Not surprisingly, the 13 case studies show that “the spatial gap between the more extreme socio-economic categories, those that ‘have’ and those that ‘have not’ is pretty much widening in Europe.” (p.365) I was surprised however, to learn that the type of welfare state and the characteristics of housing provision—were not clearly linked to the level of segregation. “In some countries with strong public involvement in the housing sector we find both low levels of segregation (Prague) and high levels of segregation (Stockholm and Vienna).” (p.375)

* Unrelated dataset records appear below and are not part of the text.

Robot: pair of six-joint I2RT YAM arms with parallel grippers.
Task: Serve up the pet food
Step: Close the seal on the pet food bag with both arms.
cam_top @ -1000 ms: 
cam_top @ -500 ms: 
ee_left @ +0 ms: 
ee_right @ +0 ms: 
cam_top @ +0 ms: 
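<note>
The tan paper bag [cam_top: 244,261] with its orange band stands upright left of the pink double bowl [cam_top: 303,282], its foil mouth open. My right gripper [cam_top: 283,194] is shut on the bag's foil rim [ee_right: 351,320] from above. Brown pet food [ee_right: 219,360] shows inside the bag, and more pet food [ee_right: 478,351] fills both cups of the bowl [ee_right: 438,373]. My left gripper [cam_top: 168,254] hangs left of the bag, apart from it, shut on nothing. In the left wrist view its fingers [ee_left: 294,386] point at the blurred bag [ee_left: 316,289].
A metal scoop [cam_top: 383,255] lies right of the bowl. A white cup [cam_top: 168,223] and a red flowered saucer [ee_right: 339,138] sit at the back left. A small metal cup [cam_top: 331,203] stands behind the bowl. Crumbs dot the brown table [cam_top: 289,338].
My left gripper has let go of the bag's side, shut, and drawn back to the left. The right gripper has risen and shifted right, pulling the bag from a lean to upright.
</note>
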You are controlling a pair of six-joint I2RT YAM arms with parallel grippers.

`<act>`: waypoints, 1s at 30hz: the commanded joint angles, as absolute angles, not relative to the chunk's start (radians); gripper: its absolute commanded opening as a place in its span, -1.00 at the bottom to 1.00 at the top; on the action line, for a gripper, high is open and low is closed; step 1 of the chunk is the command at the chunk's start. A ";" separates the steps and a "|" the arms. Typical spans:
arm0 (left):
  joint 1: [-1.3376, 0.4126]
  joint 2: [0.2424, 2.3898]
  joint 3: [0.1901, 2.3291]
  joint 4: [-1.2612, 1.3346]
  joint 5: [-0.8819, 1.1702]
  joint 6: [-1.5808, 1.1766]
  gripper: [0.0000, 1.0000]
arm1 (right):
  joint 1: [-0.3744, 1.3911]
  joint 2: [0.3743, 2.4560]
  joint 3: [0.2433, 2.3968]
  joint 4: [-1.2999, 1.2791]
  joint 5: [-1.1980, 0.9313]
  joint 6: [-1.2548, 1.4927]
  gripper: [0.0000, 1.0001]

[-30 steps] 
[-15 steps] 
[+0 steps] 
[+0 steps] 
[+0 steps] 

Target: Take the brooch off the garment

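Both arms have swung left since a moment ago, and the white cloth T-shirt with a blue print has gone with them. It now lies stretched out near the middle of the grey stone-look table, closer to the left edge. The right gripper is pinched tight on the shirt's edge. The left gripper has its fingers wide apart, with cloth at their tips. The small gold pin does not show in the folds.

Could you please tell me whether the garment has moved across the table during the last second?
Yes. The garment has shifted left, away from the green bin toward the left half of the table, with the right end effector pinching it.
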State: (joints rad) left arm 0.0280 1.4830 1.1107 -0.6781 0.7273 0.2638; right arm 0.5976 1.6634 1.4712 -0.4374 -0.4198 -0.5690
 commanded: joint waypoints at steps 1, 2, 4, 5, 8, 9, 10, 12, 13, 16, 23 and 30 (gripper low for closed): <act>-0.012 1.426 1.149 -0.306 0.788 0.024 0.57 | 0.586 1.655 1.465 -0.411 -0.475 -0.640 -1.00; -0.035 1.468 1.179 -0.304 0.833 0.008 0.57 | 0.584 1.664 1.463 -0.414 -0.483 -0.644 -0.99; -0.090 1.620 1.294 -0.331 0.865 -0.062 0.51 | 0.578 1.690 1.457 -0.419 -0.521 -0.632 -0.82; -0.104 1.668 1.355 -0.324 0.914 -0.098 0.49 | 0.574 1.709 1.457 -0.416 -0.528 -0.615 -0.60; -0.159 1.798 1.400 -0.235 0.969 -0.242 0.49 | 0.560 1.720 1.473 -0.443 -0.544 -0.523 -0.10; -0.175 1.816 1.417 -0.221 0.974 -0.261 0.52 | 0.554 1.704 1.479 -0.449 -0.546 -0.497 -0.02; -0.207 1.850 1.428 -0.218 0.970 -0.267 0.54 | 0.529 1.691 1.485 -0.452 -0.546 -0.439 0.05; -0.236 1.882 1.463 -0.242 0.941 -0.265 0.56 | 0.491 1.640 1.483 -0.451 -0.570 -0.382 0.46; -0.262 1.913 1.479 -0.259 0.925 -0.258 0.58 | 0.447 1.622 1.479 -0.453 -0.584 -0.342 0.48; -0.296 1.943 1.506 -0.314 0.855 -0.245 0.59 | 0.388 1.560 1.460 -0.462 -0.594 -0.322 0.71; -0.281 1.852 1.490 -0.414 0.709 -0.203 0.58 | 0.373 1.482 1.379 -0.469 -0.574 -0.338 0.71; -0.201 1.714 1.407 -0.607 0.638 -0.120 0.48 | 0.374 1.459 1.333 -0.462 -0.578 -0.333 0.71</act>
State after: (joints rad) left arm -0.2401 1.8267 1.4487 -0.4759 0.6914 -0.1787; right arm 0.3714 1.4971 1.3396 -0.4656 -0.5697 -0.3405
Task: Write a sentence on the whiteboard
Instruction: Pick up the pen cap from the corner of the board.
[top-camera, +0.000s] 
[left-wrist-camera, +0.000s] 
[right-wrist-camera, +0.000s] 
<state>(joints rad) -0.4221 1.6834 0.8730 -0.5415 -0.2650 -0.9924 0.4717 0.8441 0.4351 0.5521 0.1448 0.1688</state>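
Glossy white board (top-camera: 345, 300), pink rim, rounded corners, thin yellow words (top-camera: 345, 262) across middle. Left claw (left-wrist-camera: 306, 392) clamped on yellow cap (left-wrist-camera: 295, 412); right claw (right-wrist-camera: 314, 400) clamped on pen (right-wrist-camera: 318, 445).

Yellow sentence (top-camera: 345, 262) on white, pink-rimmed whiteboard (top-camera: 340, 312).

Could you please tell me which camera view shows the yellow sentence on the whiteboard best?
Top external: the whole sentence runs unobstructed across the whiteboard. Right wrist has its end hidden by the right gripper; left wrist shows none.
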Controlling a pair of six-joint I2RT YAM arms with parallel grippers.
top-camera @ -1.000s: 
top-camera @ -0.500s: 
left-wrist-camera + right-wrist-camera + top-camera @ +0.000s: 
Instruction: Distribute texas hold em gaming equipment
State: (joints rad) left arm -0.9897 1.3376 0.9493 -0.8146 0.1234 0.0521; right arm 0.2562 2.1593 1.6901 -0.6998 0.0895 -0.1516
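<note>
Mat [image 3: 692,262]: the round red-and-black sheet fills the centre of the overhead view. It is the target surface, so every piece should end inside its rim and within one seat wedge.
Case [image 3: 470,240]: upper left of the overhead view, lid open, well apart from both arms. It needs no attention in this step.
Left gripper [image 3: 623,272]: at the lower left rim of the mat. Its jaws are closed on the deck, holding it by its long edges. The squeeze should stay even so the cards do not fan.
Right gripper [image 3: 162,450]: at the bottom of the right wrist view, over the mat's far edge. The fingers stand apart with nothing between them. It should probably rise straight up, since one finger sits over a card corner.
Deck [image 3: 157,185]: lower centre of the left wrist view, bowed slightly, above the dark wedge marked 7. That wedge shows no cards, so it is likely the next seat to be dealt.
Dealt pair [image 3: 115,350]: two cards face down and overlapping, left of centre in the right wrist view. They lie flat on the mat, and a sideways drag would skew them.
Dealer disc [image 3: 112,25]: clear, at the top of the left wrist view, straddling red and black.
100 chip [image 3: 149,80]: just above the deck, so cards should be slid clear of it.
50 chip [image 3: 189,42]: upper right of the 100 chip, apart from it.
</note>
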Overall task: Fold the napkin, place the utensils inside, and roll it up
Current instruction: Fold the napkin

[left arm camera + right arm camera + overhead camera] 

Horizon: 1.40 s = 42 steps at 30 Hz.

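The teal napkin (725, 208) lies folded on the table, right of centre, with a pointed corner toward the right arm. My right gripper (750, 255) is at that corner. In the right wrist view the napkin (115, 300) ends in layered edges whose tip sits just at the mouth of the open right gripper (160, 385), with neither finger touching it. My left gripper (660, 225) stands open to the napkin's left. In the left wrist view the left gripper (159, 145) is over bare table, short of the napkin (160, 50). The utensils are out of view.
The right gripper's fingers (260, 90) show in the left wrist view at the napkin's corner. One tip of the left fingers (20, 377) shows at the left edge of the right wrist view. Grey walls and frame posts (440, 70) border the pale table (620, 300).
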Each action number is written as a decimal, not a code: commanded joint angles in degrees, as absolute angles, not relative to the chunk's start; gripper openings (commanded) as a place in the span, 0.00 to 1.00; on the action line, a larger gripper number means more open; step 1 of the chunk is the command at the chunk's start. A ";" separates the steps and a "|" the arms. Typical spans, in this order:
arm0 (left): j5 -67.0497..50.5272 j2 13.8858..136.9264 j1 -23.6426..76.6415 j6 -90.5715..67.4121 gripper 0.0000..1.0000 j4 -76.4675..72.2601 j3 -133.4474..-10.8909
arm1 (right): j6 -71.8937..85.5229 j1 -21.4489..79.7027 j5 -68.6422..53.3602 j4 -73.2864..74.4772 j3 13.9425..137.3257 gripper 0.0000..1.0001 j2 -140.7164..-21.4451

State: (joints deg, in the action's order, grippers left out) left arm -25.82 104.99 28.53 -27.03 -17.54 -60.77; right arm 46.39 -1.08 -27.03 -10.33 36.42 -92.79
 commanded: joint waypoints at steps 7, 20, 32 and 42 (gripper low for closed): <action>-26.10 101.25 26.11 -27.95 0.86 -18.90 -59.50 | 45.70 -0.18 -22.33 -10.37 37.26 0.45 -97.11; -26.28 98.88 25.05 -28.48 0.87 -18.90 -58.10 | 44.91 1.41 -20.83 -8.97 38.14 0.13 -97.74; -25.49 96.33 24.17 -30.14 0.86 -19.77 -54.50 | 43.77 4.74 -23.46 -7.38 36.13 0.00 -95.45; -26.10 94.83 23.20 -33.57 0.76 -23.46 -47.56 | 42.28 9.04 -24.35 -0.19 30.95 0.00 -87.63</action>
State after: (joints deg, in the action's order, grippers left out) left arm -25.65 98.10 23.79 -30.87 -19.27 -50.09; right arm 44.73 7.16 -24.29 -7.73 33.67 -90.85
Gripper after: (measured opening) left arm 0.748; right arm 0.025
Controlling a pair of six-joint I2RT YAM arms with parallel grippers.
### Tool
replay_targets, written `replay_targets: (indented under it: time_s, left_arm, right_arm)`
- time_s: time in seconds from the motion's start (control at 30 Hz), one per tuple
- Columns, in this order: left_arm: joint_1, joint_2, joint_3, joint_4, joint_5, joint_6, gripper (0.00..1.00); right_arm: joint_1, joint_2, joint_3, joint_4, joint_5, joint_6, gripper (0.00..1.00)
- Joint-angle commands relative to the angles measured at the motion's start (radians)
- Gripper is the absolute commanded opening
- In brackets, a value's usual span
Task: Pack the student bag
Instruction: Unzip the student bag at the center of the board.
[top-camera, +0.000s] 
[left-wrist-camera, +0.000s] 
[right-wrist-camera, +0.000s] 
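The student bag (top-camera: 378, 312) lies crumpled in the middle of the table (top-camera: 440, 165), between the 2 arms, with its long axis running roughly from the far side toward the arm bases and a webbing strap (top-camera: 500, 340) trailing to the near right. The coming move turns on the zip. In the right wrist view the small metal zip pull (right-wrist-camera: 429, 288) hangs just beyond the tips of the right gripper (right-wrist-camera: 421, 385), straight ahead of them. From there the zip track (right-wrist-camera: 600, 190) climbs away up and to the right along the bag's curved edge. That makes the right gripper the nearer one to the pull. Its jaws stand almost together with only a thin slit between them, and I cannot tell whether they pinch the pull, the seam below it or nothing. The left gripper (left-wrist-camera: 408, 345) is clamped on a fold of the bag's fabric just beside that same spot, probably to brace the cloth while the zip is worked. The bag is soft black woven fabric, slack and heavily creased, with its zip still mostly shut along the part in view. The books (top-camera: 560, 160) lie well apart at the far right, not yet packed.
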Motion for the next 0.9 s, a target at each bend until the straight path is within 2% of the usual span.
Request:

The book does a great job in comparing levels of segregation across European capitals and in portraying the results geographically. However, as the editors acknowledge, it falls short in explaining how and why families make particular segregative residential choices. Why, for example, 25 years after the fall of communism in Tallinn do Estonian managers live in separate neighborhoods from Russian speaking managers?
Unfortunately, the book largely overlooks the role of religion―in particular fundamentalist Islam—along with economic marginalization, and spatial separation―in threatening the future viability of European cities. The terms “Islam” and “Muslims” do not appear in the index and I do not think that they appear in the text either. Did you wonder, as I did in the wake of the 2015 Paris attacks and the attack on the Brussels airport, why the Molenbeek municipality in Brussels became a no-go area for police, where gang violence remains rampant, where Islamic radicalism feeds on the neighborhood’s marginalization, and where some of the terrorists responsible for the Paris and Brussels attacks were able to hide (Freytas-Tamura & Schreuer, 2015)? Unfortunately, you won’t find answers to these questions in this book. Sophisticated qualitative research is needed to answer these questions.
Despite these limitations, I learned a lot about segregation in European cities. However, the book’s high price of $170 prevents me from recommending it to JUA readers. I do encourage you to order a PDF version of the Introduction and Conclusion, available from Open-Access at www.Tandfebooks.com.
An expanded version of this review will be published in Geography Research Forum.
Freytas-Tamura, D., & Schreuer, M. (2015). Belgian minister says government lacks control over neighborhood linked to terror plots. New York Times. November 15, Retrieved from http://www.nytimes.com/live/paris-attacks-live-updates/belgium-doesnt-have-control-over-molenbeek-interior-minister-says/
David P. Varady is Professor of Planning at the University of Cincinnati and is Book Review Editor for the Journal of Urban Affairs. He is the author of numerous books and articles about low-income housing policy, segregation, and neighborhood development.